Lo scrivere di Nietzsche, come si può notare, ha un incedere incalzante, pone il lettore davanti a brevi frasi che non lasciano spazio a dubbi; già in questo breve testo emergono temi che verranno sviluppati in scritti successivi.
Ma ancora l’uomo non è giunto a stabilire cosa siano verità e menzogna, questa necessità sorge dalla debolezza dell’uomo e dalla volontà di fuoriuscire da una condizione di conflitto di tutti contro tutti, combattuto per far prevalere la propria verità.
La verità è un impulso che spinge gli uomini ad un accordo, «viene inventata una designazione delle cose uniformemente valida e vincolante nel mentre la legislazione del linguaggio offre altresì le prime leggi della verità; si istituisce dunque qui per la prima volta il contrasto tra verità e menzogna […] Gli uomini poi non fuggono tanto l’essere ingannati, quanto l’essere danneggiati dall’inganno.» L’uomo infatti «desidera della verità le conseguenze piacevoli, quelle che conservano la vita, di fronte alla conoscenza pura, senza conseguenze, è indifferente, di fronte alle verità tanto dannose e distruttive ha un atteggiamento finanche ostile.»
Ciò che però l’uomo chiama “verità” è una scelta arbitraria, che niente ha a che vedere con un’autentica verità; l’uomo attua delle delimitazioni arbitrarie e ciò che risulta dalla sua comprensione diviene dunque menzogna, falsità, negazione della verità. Ma perché, chiede Nietzsche, se l’uomo è così proteso alla verità, esistono tante e diversissime lingue? Insomma la verità, per come viene intesa e studiata, non ha nulla a che vedere con l’essenza delle cose.

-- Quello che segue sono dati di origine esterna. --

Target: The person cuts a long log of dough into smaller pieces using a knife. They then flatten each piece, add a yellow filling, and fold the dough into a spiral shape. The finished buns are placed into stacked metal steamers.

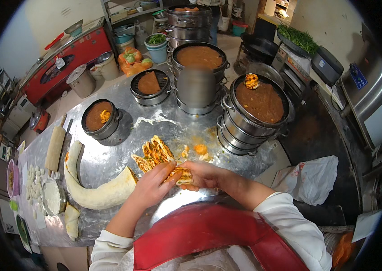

Scriverà Jünger: «L’umanità adora troppi dèi, in ogni dio la verità si manifesta in una forma particolare.»
E dunque, se ciò che siamo soliti chiamare “verità” mostra tutta la sua fragilità nella pretesa dell’uomo di porsi quale punto di vista privilegiato ed unico, quale solo metro di misurazione sulla molteplicità della natura e della vita, cos’è allora la verità? “Verità”, afferma Nietzsche, è un esercito di metonimie, metafore, antropomorfismi a tal punto e così a lungo retoricamente impreziosito da divenire credenza consolidata e scontata nei rapporti umani, «le verità sono illusioni, di cui si è dimenticato, che sono tali; metafore, che sono state abusate e private della forza di senso; monete, che hanno perduto la loro effige e che pertanto vengono considerate metallo e non più monete.»
Sorge pertanto la necessità di mentire, di tenere viva la verità stabilita allo scopo di conservare l’esistenza; questa menzogna finisce nella dimenticanza e la convenzione stabilita diviene nel tempo la sola verità morale e razionale da rispettare: morale è allora l’uomo veritiero, il mentitore è chi, contro la morale comune, dice il falso e nega la verità riconosciuta, egli è perciò immorale.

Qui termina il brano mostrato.